Data extract -
::::

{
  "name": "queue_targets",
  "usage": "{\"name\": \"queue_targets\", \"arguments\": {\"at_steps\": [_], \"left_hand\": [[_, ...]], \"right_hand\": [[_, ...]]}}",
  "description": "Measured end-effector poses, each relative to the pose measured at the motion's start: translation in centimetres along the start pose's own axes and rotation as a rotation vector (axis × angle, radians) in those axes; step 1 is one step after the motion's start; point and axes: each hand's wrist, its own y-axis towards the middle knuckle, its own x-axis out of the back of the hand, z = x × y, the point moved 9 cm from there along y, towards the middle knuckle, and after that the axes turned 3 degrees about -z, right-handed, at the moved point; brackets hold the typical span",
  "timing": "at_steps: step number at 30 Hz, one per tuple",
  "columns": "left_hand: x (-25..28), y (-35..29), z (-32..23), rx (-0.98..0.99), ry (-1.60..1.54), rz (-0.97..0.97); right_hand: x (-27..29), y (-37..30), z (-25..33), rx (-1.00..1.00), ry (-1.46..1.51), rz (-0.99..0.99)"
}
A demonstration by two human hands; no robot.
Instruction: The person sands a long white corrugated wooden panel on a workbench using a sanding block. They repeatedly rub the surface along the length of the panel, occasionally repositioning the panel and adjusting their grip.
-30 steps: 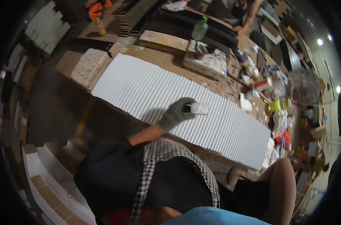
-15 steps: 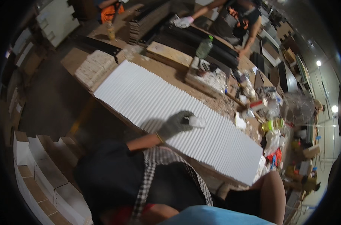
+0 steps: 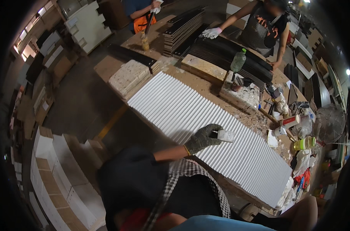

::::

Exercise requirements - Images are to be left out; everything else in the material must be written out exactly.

Solution to this problem -
{
  "name": "queue_targets",
  "usage": "{\"name\": \"queue_targets\", \"arguments\": {\"at_steps\": [_], \"left_hand\": [[_, ...]], \"right_hand\": [[_, ...]]}}",
  "description": "Measured end-effector poses, each relative to the pose measured at the motion's start: translation in centimetres along the start pose's own axes and rotation as a rotation vector (axis × angle, radians) in those axes; step 1 is one step after the motion's start; point and axes: each hand's wrist, its own y-axis towards the middle knuckle, its own x-axis out of the back of the hand, z = x × y, the point moved 9 cm from there along y, towards the middle knuckle, and after that the axes turned 3 degrees about -z, right-handed, at the moved point; brackets hold the typical span",
  "timing": "at_steps: step number at 30 Hz, one per tuple",
  "columns": "left_hand: x (-25..28), y (-35..29), z (-32..23), rx (-0.98..0.99), ry (-1.60..1.54), rz (-0.97..0.97); right_hand: x (-27..29), y (-37..30), z (-25..33), rx (-1.00..1.00), ry (-1.46..1.51), rz (-0.99..0.99)"
}
A demonstration by two human hands; no robot.
Instruction: The person sands a long white corrugated wooden panel on a workbench using a sanding block. They repeatedly rub the surface along the length of the panel, occasionally repositioning the panel and adjusting their grip.
-30 steps: 
-15 steps: 
+0 steps: 

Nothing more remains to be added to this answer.